WHAT YOU NEED TO DO:
From the entries below, gather every line containing the string "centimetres".

Dataset entries:
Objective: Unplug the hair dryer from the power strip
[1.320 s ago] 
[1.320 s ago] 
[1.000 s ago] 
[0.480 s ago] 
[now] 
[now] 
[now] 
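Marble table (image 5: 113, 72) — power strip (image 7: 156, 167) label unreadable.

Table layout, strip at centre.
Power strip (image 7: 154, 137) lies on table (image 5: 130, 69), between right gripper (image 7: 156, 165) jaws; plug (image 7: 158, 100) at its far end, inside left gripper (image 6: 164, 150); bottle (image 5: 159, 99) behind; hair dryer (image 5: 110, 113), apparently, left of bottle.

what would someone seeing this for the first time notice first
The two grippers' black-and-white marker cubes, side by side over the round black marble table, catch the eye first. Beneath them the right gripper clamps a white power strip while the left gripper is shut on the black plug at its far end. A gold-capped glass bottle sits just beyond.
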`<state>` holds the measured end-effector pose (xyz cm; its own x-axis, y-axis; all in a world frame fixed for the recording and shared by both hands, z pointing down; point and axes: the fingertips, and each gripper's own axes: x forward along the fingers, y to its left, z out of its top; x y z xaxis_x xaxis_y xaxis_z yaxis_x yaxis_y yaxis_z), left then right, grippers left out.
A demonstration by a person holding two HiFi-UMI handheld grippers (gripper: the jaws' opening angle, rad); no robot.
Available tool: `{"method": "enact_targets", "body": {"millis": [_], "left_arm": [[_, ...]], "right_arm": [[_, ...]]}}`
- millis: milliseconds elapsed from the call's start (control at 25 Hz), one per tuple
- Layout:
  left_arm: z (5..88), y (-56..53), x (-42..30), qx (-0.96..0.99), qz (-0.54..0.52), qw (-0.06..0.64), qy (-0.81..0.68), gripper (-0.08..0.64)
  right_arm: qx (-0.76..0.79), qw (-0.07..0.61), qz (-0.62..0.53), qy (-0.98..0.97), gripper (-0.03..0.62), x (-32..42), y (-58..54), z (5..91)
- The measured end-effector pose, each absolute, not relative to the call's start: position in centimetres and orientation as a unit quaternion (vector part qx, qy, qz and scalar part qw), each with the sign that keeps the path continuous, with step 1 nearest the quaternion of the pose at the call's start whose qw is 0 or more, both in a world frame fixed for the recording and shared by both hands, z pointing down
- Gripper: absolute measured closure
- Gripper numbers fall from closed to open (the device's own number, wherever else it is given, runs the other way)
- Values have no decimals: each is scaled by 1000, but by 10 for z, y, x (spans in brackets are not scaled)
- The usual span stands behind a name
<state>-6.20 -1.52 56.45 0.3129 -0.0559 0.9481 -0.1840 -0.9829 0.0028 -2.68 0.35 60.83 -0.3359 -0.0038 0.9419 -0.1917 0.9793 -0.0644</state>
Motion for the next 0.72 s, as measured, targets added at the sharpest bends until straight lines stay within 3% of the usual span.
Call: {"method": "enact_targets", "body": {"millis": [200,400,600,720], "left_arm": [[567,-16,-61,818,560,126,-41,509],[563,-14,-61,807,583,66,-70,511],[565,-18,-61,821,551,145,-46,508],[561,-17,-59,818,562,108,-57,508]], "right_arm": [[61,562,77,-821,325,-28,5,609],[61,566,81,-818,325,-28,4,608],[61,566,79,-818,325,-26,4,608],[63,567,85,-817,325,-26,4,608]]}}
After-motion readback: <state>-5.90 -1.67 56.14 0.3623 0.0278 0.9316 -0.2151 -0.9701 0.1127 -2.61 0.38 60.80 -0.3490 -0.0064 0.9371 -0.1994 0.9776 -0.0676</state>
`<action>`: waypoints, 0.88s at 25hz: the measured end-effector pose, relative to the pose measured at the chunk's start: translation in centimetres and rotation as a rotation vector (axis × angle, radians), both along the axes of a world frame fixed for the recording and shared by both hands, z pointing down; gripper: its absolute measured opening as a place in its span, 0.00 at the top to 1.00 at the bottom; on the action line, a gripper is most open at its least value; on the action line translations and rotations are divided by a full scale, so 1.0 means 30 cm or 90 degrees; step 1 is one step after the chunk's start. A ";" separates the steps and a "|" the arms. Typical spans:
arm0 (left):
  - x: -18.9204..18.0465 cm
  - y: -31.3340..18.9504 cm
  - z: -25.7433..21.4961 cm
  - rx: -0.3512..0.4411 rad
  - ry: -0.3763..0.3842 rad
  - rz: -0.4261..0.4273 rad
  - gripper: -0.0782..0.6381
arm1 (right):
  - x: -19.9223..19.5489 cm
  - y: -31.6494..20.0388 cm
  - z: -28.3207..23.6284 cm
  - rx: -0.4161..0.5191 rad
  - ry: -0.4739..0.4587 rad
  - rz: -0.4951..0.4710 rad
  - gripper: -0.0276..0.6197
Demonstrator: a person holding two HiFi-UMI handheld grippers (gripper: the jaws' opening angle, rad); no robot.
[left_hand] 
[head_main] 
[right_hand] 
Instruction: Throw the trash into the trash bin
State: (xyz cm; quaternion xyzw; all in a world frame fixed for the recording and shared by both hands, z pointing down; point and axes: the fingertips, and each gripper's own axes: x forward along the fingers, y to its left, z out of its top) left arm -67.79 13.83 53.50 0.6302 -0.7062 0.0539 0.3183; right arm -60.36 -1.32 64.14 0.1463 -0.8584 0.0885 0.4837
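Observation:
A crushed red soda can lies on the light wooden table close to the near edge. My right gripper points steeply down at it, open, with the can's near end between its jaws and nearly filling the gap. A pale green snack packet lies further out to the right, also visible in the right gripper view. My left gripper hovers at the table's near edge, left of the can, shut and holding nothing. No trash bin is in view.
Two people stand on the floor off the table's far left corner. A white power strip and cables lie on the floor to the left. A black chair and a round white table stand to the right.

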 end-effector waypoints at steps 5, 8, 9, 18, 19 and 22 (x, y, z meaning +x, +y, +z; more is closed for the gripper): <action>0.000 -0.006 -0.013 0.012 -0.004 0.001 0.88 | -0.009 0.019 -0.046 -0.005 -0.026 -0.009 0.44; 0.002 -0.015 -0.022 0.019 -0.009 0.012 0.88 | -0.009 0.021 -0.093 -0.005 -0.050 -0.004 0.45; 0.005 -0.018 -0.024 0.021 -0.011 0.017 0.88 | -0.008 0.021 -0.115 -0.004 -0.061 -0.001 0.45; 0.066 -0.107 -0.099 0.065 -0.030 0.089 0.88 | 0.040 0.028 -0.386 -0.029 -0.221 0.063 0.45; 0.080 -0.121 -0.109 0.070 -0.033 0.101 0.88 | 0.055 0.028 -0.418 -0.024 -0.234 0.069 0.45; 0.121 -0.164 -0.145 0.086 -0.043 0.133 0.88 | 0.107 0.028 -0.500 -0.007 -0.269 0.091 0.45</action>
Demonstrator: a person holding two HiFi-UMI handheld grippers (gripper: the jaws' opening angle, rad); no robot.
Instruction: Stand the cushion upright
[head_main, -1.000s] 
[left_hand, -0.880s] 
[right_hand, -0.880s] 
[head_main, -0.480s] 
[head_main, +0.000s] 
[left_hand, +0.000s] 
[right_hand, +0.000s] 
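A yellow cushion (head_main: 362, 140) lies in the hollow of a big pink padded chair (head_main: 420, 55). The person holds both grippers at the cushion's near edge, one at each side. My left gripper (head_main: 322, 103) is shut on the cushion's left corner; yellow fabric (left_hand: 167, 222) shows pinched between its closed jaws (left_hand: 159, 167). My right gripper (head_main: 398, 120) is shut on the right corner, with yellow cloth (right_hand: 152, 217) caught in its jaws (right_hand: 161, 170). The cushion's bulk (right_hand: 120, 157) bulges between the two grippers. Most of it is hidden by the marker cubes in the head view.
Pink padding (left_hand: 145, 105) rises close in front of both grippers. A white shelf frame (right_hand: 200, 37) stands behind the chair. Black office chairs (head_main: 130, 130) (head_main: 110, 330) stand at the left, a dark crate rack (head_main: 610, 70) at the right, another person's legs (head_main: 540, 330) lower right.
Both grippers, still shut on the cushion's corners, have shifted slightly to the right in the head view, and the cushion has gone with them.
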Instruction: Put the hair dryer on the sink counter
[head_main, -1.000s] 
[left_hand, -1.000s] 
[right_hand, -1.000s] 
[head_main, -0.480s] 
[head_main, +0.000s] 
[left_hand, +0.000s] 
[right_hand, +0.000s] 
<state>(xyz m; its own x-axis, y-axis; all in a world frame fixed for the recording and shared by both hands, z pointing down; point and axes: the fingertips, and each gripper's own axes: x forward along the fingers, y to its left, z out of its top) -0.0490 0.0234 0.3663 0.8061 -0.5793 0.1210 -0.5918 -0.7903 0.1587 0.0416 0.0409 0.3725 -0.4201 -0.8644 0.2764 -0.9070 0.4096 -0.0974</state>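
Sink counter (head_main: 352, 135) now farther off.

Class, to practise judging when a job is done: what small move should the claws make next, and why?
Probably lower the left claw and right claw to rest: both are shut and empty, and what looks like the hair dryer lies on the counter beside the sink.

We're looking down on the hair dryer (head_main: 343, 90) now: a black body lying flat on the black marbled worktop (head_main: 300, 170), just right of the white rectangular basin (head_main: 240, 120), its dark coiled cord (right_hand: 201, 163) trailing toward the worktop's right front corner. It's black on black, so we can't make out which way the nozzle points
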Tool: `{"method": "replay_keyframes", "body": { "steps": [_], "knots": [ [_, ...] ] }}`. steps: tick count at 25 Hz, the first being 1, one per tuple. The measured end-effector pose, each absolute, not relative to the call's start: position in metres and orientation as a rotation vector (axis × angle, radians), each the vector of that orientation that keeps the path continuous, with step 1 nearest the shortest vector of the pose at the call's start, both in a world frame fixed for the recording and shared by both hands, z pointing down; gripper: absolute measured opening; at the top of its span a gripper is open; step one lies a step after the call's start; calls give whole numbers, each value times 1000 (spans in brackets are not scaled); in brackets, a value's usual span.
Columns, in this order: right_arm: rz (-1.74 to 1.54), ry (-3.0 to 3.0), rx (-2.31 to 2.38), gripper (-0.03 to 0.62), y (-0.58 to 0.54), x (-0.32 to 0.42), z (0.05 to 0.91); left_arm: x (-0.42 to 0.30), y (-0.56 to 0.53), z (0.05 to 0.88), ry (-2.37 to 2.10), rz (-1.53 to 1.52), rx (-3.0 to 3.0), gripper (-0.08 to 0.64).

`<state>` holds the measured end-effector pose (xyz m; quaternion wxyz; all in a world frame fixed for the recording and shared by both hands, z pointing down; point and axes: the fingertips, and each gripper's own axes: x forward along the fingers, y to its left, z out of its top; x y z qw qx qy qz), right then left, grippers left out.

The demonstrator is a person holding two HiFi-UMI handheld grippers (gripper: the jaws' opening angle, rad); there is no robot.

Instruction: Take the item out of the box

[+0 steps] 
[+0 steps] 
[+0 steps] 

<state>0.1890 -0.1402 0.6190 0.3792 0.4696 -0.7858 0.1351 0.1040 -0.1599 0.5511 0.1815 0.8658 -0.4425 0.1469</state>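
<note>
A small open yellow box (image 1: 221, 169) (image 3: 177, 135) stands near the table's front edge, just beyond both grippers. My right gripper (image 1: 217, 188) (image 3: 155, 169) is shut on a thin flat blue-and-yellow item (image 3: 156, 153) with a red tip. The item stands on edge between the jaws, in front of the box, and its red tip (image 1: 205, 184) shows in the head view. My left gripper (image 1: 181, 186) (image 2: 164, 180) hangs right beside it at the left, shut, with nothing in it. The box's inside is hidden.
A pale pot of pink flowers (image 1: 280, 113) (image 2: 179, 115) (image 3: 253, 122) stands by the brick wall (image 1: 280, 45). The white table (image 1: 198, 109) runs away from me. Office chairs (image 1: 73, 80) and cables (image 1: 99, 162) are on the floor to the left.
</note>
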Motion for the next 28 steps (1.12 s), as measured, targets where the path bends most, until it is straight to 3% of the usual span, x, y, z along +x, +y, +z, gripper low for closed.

SOLVED PROBLEM:
- The measured end-effector pose, each absolute, not relative to the call's start: position in centimetres and orientation as a unit quaternion (vector part qx, qy, qz and scalar part qw), each with the sign that keeps the path continuous, with step 1 nearest the quaternion of the pose at the call's start whose qw is 0 or more, both in a world frame fixed for the recording and shared by both hands, z pointing down
`<action>`: waypoints, 0.88s at 25hz: the measured end-effector pose, relative to the pose measured at the chunk's start: translation in centimetres and rotation as a rotation vector (axis × angle, radians), both along the axes of a world frame fixed for the recording and shared by both hands, z pointing down; gripper: its absolute measured opening as a place in its span, 0.00 at the top to 1.00 at the bottom; on the action line, a gripper is most open at its least value; on the action line translations and rotations are divided by a full scale, so 1.0 means 30 cm or 90 degrees; step 1 is one step after the chunk's start. A ";" separates the steps and a "|" the arms. Typical spans:

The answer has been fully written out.